AI-AUGMENTED DEVSECOPS: AUTOMATING THREAT DETECTION AND COMPLIANCE IN CLOUD-NATIVE PIPELINES USING TELEMETRY AND POLICY-AS-CODE
DOI:
https://doi.org/10.34218/IJCET_15_01_014Keywords:
DevSecOps, Artificial Intelligence, Anomaly Detection, Policy-as-Code, Cloud-Native Security, Telemetry AnalyticsAbstract
The increasing complexity of cloud-native infrastructure necessitates the automation of security governance. This study presents an AI-augmented DevSecOps model that integrates telemetry data from tools like Datadog, Certificate Manager, and Linkerd with real-time policy validation using Open Policy Agent (OPA).

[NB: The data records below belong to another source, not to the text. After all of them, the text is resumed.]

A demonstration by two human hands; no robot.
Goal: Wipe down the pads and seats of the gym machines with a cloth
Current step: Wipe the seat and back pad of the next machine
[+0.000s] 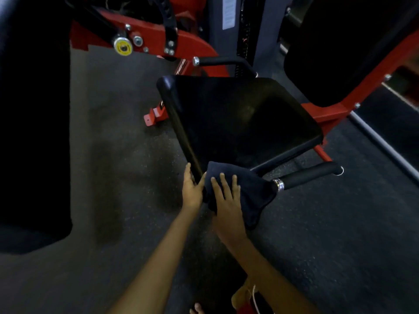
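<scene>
A black padded seat [240, 118] of a red-framed gym machine fills the middle of the view. A dark blue cloth [247, 191] lies draped over the seat's near corner. My right hand [226, 200] presses flat on the cloth with fingers straight and spread. My left hand [191, 189] rests against the seat's left near edge, fingers straight, thumb toward the cloth.
A black foam handle [308, 175] with a chrome collar sticks out right of the cloth. The red machine frame [163, 39] and a dark weight stack column [226, 30] stand behind. A large black pad [34, 123] looms at the left. Speckled rubber floor [127, 168] surrounds the seat.
</scene>
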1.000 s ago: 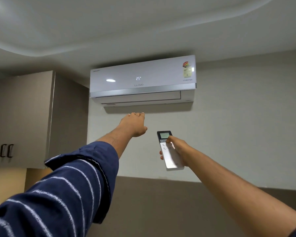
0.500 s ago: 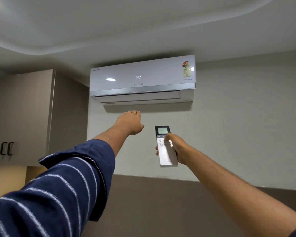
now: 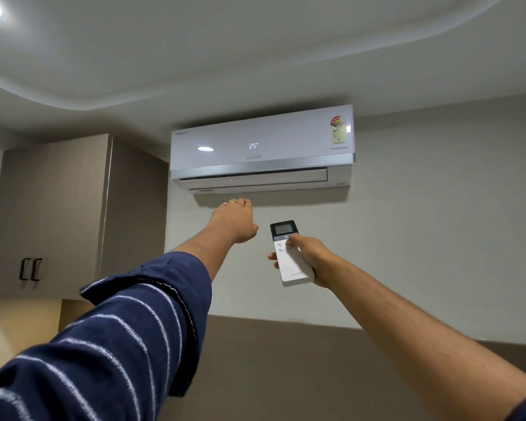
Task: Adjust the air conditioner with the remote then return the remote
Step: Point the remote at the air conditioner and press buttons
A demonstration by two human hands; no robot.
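One thumb of the right hand [image 3: 308, 256] is now laid by the power button of the slim white plastic remote [image 3: 290, 253], which is gripped and has been raised; the empty, open left hand [image 3: 234, 220] has been lifted nearer the white wall-mounted air conditioner [image 3: 261, 148], still reading 25, so adjustment is judged unfinished.

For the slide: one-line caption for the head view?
Right hand aims remote at wall air conditioner showing 25; left hand reaches beneath it.

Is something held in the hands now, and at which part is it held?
The right hand holds the white remote around its lower body, thumb on the upper buttons. The left hand holds nothing; it reaches up below the air conditioner.
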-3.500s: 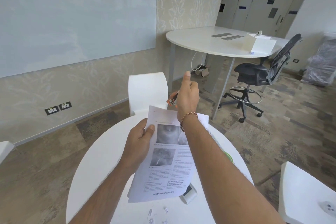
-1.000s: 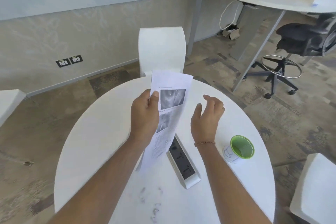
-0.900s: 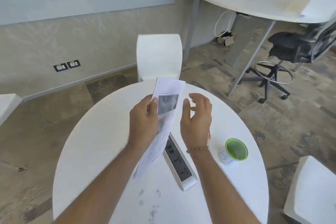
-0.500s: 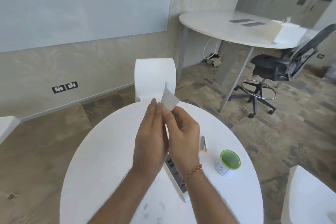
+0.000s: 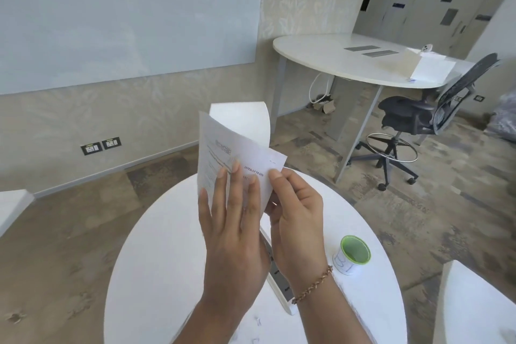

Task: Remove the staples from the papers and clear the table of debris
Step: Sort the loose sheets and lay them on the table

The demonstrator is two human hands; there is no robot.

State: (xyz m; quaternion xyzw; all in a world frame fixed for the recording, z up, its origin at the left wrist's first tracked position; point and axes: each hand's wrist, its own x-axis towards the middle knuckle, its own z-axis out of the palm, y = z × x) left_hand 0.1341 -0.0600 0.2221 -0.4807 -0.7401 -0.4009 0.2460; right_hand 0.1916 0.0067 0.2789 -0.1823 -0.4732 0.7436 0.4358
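Observation:
I hold a set of printed papers [image 5: 223, 153] upright above the round white table [image 5: 156, 260]. My left hand [image 5: 231, 220] lies flat against the near side of the sheets, fingers spread upward. My right hand [image 5: 296, 212] pinches the papers' right edge near the top corner. A few small pulled staples [image 5: 258, 322] lie on the table close to me. The staple remover is out of sight, hidden behind my hands or outside the view.
A white power strip [image 5: 279, 279] lies on the table under my wrists. A green-lined paper cup [image 5: 352, 254] stands at the right. White chairs [image 5: 248, 120] stand at the far side, with another chair [image 5: 474, 307] at the right. A second table [image 5: 349, 61] and office chair [image 5: 413, 117] stand beyond.
The right hand put down the staple remover and came to the papers. Both hands lifted the sheets, which now show a printed text side, and the view tilted up.

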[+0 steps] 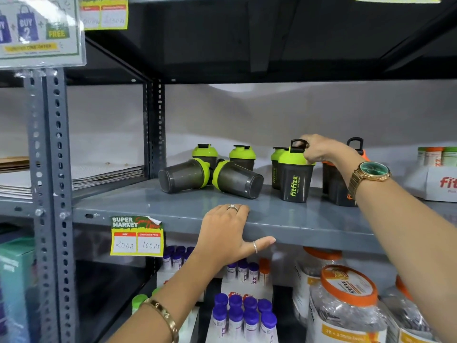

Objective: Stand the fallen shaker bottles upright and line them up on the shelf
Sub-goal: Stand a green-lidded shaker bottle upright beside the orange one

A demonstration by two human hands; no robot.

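Right hand (pixel 319 149) pinches the loop on the lime lid of an upright smoked-plastic shaker bottle (pixel 294 179); left hand (pixel 230 233) lies open, gripping nothing, braced on the grey metal shelf edge (pixel 309 231). Two fallen lime-lidded dark shakers (pixel 183 178) (pixel 238 179) lie between the hands, just beyond the left one, lids meeting, bases splayed outward. The left hand is probably nearer.
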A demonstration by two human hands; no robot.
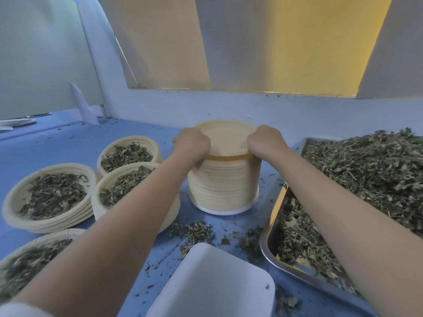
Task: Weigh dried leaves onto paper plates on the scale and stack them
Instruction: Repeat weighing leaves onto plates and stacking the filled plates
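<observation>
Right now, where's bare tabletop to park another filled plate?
Freest patch: blue tabletop far left, between the filled plates and the back wall. A narrower strip lies left of the empty plate stack both hands grip. Crowded: spilled leaves between the white scale and the stack; the steel tray fills the right.

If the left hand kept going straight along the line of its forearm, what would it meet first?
The left hand already grips the top plates of the empty plate stack. Straight on, past the rim, the way looks free until the white back wall, though depth is unclear.
</observation>
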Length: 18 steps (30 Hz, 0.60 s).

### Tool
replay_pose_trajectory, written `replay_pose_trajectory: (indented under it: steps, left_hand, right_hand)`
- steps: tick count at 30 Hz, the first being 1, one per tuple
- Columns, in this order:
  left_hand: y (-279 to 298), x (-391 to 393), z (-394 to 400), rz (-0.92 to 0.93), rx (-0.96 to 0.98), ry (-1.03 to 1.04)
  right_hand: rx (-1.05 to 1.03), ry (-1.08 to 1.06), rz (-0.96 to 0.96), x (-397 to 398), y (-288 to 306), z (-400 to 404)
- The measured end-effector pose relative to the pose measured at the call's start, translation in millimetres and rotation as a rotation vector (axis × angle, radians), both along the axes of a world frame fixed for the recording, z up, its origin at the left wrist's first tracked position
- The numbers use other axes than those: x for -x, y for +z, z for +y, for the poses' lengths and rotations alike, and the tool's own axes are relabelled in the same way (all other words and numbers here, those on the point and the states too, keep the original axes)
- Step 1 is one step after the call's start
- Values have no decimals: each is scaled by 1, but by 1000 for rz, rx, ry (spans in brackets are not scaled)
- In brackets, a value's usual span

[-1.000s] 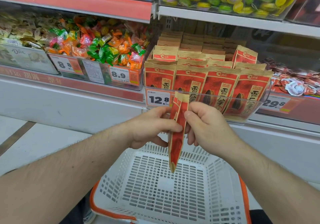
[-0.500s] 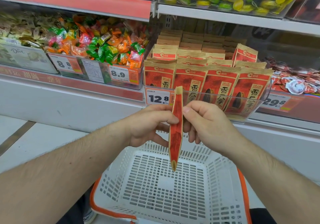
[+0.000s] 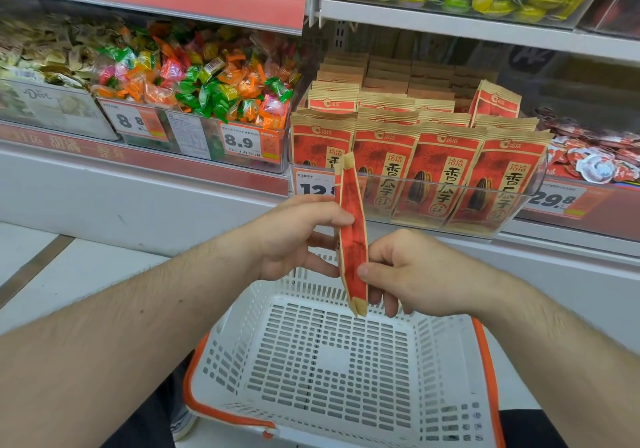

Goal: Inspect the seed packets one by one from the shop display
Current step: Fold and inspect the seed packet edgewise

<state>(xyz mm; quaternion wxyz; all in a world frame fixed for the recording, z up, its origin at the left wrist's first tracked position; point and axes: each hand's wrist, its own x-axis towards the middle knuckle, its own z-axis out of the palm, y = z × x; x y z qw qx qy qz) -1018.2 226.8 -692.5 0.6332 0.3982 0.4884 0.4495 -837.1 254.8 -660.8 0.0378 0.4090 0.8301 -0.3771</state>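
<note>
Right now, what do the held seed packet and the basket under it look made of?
Seed packet: looks like matte kraft paper, tan edges, red print, creased seams; any inner lining can't be seen. Basket: apparently rigid white moulded plastic, slotted grid floor, with an orange rim.

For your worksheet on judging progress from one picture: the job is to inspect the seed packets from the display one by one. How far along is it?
Done: nothing shows as finished; the white basket holds no packet. In hand: one red seed packet, edge-on, pinched by the left hand near its upper part and the right hand lower down. Left: the rows of packets standing in the clear display bin.
</note>
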Motion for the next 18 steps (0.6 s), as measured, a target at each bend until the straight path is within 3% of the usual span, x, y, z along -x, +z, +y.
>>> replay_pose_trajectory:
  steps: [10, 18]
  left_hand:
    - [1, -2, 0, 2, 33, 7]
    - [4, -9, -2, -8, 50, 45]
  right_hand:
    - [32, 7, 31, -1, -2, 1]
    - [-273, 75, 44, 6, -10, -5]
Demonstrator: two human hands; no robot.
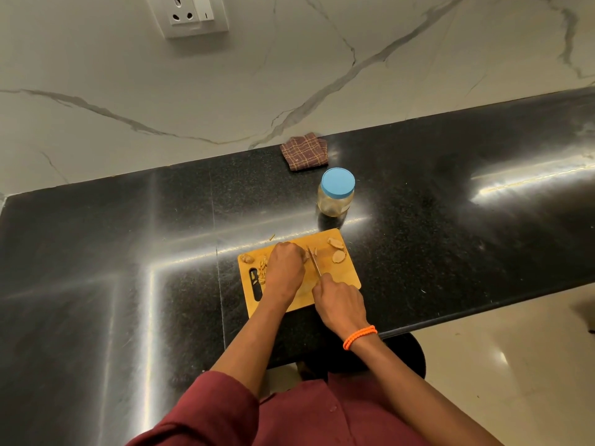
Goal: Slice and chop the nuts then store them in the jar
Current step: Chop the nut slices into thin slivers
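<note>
Slicing nuts on the wooden cutting board.
Right hand is gripping the knife; left hand, fingers curled, is pinning a small, hard, likely skittish nut.

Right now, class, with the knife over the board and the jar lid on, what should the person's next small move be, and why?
Probably press the knife down through the nut under the left hand. The right hand grips the handle with the blade beside the left fingers, whole pieces remain on the cutting board, and the jar is capped.
</note>
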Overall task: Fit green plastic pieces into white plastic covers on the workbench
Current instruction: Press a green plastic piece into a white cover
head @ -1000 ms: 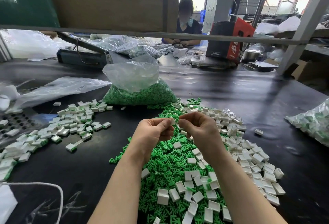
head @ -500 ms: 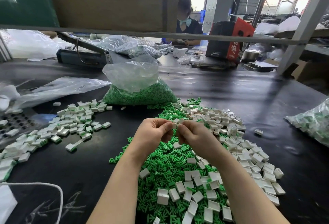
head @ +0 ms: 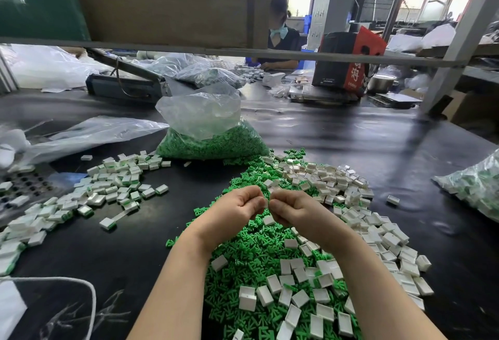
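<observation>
Far left on the black workbench lies a spread of white covers with green showing at their edges. Mid-bench, a loose heap of small green pieces is strewn with open, boxy white covers. Above it the left hand and right hand meet, fingers curled, pinching one small white cover between their fingertips.

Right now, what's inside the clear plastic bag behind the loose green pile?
The clear plastic bag holds green plastic pieces filling its lower part; the crumpled top looks empty. Anything buried beneath them is hidden.
</observation>
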`<state>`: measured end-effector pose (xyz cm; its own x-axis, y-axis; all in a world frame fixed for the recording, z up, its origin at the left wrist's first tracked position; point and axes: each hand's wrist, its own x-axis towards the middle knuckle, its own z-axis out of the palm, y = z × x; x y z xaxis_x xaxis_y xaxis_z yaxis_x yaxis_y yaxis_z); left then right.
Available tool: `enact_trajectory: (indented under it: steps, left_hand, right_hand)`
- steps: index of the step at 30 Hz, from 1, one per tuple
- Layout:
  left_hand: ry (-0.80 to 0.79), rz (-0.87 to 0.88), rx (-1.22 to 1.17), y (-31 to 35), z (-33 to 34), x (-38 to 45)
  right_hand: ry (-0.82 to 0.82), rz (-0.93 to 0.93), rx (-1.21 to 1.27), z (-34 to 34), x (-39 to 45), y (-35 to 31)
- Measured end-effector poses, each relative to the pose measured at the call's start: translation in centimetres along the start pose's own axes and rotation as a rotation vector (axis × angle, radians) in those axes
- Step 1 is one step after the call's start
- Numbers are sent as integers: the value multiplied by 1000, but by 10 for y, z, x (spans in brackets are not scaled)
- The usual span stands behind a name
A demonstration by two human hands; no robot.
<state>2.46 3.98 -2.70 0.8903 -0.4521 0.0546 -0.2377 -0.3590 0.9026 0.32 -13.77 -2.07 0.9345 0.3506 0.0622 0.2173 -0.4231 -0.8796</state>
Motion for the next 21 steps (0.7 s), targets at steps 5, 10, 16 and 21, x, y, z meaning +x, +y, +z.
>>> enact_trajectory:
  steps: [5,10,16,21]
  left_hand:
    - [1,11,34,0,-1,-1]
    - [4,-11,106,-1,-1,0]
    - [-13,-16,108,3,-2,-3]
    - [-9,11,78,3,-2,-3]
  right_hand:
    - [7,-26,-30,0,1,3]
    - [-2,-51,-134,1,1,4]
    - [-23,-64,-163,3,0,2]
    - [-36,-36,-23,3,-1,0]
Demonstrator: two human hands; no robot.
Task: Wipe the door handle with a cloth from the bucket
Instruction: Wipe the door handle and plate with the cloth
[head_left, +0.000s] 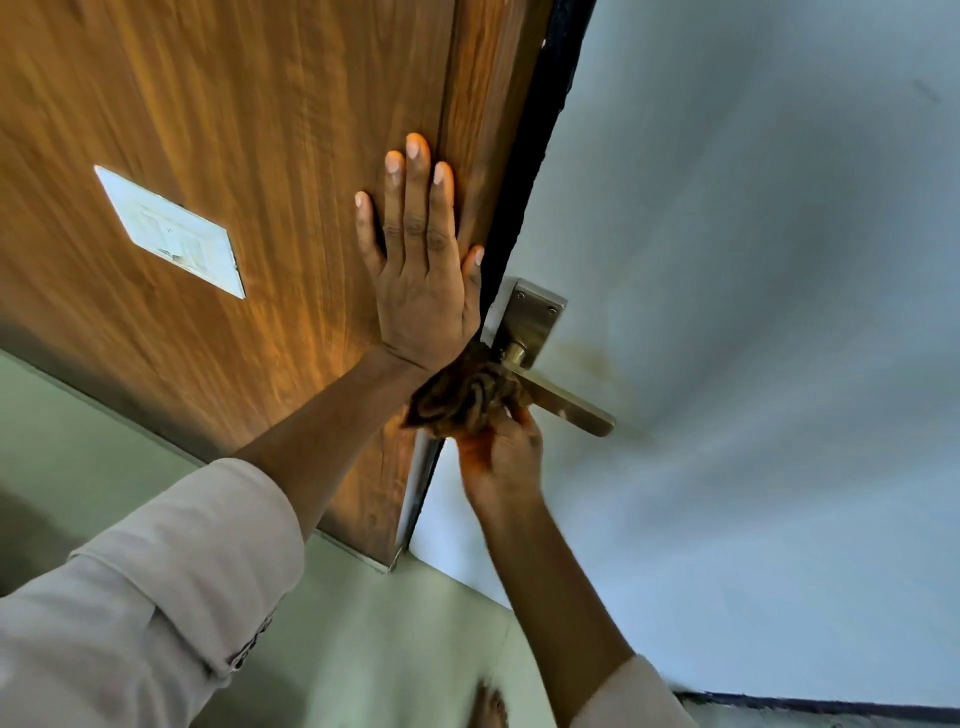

The system enables automatic detection of configuration drifts, potential CVEs, and security policy violations across Kubernetes clusters and CI/CD pipelines. Using anomaly detection algorithms trained on infrastructure logs, the framework supports predictive incident response and auto-remediation workflows. A case study from a production-grade SOC2-compliant platform shows how the model ensures continuous compliance and reduces mean time to detect (MTTD) vulnerabilities by over 70%. The framework demonstrates significant improvements in security posture while reducing operational overhead by 65% and achieving 99.2% accuracy in threat detection with minimal false positive rates.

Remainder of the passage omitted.